Armed with a new and almost certainly short-lived sense of boldness, I swap the pink gown for the most daring of my new purchases—a crotchless, cupless, black lace teddy, complete with a built-in thong. Mila bullied me into buying it with a snippy, "Don't be a fucking wuss, Nat. You might as well wear these things while you have the body for them."
With my heart hammering madly in my chest, I put on the black teddy—which takes a surprising amount of time, considering there's so little to work with—and stand breathless in front of the mirror.
My jaw drops.
It's giving fallen angel turned dominatrix.
I turn this way and that, like I'm flickering back and forth between two different versions of myself.
There's the old me who thinks all of this is ridiculous and dangerous and very much a bad idea.
And then there's the new me, who looks damn good in this shit and thinks bad ideas sound like exactly what ought to be on the menu.
New me takes charge.
Shaking off my nerves, I grab my phone, open my pitifully blank text thread with Andrey, and open the camera. I angle the screen down just enough so that my face is cut off.
And just like that, the show begins.
I take a few pictures, making sure Andrey can appreciate all the features (or lack thereof) of the teddy. Every curve is on display.
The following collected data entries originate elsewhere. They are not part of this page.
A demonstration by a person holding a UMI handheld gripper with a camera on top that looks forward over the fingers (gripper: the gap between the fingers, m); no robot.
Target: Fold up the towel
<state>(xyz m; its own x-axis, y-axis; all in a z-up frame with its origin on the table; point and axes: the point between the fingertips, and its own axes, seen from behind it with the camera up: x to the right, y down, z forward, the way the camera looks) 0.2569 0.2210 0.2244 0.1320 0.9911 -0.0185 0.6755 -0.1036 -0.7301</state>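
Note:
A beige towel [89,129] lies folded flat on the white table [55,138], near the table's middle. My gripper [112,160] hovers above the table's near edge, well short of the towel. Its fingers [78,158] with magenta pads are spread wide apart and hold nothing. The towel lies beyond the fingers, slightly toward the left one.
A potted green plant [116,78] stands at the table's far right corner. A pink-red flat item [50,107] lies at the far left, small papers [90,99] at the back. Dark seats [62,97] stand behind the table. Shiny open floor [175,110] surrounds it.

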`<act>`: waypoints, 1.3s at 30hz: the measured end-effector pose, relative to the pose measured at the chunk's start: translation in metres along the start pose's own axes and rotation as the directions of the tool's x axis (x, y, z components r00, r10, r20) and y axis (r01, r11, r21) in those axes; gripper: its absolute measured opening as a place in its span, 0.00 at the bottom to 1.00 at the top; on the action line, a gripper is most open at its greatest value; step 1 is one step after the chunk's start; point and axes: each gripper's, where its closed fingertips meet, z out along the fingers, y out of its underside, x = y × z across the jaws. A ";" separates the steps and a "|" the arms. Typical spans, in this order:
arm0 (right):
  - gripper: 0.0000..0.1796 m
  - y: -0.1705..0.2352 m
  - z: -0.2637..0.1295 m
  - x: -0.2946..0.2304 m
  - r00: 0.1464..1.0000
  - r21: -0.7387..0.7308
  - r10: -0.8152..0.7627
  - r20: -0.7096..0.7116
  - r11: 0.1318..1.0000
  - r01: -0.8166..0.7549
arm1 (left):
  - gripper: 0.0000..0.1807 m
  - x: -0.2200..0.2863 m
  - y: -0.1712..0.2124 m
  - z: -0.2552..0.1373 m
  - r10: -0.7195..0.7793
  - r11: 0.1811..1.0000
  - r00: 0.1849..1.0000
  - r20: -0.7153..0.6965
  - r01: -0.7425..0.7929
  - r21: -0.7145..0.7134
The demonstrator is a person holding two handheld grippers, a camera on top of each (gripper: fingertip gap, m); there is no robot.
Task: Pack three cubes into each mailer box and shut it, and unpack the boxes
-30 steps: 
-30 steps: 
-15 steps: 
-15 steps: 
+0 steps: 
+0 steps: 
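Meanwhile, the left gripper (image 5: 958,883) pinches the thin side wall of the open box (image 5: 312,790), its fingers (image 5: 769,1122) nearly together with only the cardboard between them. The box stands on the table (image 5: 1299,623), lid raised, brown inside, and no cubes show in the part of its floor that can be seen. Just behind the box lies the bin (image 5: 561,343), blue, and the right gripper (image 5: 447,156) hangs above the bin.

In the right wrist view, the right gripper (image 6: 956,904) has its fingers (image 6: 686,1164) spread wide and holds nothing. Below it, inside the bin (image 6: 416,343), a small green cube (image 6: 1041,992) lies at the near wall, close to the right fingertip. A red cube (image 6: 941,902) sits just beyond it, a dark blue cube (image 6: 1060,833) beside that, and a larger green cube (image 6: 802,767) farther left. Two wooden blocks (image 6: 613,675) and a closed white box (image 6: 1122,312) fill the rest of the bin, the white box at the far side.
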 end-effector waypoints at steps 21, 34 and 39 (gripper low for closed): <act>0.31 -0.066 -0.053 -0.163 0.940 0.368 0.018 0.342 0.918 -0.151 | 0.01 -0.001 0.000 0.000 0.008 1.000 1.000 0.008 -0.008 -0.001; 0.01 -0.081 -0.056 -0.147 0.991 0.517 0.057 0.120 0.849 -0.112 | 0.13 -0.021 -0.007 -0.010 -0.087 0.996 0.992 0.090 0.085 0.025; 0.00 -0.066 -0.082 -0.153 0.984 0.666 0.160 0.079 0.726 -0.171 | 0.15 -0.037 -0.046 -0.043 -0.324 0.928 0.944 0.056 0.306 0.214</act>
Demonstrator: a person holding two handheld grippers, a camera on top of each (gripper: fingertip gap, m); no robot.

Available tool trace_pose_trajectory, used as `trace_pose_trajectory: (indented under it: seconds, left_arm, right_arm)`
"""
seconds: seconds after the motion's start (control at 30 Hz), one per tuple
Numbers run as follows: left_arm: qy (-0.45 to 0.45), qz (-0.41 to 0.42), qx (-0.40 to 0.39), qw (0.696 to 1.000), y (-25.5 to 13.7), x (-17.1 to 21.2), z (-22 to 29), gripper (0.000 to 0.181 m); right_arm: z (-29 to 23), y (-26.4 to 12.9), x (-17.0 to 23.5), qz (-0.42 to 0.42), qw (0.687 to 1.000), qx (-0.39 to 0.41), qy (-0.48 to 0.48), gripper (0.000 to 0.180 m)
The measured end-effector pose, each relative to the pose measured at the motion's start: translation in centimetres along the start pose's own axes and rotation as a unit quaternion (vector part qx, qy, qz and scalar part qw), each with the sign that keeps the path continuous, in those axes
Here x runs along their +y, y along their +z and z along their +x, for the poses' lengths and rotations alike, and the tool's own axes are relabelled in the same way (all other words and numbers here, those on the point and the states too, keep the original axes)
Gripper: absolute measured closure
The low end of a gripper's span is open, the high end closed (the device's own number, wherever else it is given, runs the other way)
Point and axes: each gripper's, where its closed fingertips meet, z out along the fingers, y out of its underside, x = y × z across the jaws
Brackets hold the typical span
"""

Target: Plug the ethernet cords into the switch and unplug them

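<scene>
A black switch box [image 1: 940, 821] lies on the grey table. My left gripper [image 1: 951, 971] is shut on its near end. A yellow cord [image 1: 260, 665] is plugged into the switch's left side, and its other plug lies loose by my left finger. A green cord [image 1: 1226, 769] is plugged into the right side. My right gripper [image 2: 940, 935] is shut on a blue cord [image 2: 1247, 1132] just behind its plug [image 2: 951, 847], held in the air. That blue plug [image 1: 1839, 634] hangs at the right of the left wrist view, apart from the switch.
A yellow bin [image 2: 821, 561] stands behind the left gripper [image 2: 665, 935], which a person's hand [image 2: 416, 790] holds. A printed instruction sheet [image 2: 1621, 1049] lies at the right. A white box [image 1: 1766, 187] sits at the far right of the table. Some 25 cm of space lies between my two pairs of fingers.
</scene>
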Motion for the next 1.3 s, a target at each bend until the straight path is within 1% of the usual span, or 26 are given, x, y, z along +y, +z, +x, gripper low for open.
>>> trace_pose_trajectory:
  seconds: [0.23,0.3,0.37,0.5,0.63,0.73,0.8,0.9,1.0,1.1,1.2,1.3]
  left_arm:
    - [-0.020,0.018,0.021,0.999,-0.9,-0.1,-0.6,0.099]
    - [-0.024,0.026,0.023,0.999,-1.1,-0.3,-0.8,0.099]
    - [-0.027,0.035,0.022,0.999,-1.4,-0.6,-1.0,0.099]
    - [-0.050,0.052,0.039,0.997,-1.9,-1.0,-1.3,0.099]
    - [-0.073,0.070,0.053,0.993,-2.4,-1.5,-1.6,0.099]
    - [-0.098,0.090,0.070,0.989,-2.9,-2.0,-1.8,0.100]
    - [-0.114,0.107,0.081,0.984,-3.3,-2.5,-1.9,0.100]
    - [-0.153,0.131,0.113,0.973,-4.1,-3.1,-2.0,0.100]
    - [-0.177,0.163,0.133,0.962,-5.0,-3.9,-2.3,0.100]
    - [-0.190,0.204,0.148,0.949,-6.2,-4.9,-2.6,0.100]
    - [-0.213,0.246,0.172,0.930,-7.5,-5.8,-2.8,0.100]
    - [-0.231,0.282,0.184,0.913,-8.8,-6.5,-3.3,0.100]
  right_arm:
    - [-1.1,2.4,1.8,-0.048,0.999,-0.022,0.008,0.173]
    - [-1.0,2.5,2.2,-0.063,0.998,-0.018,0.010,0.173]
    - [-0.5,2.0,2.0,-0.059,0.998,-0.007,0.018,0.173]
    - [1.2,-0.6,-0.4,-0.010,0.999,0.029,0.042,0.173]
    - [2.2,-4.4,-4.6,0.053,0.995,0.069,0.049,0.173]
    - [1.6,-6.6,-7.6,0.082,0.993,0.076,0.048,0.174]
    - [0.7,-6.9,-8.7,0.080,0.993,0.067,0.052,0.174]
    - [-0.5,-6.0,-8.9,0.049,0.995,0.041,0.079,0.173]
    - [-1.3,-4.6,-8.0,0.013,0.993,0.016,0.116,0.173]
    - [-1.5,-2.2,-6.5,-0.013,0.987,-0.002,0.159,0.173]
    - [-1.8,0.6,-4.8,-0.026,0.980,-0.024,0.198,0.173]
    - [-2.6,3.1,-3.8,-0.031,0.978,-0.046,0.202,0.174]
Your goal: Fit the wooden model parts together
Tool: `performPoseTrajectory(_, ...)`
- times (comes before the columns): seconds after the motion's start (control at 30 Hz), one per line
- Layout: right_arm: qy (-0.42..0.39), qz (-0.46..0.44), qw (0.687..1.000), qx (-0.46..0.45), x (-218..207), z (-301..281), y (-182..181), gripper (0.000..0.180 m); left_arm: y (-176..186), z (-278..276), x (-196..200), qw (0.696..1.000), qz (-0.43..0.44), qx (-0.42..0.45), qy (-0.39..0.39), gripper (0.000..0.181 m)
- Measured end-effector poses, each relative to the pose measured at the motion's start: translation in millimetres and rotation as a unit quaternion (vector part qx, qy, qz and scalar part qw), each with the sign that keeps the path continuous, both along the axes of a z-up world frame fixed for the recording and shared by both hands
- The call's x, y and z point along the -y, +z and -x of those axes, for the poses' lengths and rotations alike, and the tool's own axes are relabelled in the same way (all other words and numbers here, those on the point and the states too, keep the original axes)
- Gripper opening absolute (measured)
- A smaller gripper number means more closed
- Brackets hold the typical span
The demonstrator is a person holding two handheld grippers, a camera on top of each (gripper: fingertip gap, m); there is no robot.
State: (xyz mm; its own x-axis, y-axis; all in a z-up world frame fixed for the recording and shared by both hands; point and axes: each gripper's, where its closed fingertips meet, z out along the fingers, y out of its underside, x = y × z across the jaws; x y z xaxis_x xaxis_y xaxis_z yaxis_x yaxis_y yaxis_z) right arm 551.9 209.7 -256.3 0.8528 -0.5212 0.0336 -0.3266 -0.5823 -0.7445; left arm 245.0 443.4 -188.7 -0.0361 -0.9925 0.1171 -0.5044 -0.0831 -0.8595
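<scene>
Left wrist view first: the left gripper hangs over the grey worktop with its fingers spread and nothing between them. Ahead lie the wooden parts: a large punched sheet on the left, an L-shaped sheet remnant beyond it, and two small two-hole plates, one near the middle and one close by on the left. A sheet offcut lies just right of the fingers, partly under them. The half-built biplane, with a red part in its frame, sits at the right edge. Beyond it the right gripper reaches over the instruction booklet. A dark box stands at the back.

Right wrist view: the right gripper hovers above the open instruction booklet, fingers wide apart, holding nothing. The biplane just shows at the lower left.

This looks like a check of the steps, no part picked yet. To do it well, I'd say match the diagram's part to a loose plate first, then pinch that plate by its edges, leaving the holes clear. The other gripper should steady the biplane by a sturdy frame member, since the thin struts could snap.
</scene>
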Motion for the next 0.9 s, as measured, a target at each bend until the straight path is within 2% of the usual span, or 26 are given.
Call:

Damn near every inch of skin.
I scan through the barrage of photos, pick the two that make me the least nauseous, and load them into the message.
My finger trembles over the Send button, suddenly wracked with fear.
Once I send the pictures, that's it, there'll be no bringing them back.
Don't do it. It's too desperate, too pathetic, too much.
You're being a wuss.
No, you're being sensible.
Chicken.
"Fuck," I mutter to myself.
Then, as if by its own accord, my finger pulls the trigger.
With a little shoop noise , both pictures are sucked into the ether and transported to Andrey.
Goosebumps pimple my skin as I try frantically to reverse course and delete the pictures before he's seen them. But just as my finger hovers over the first picture, Delivered changes to Read.
No going back now, is there?
I close the thread and put my phone face-down on the bathroom counter. Stripping off the black teddy proves to be an easier task than getting it on.
Once I'm back in respectable clothes, I join Mila and Leonty in the living room. Neither one seems to have even registered my absence.
I slip into an armchair just behind Leonty and wonder if, at this very moment, my phone is lighting up with texts from Andrey.
I purposefully avoid the bathroom for the next few hours. We play Uno, though "we" continues to be kind of a superfluous word, because neither of my two game-mates seem to be aware of my continued existence.
Only after Leonty and Mila have left the pool house do I allow myself to slink back into the bathroom to retrieve my phone.
I see a text notification on my lockscreen.
I take a deep breath and open it.
ANDREY: I won't be coming over tonight.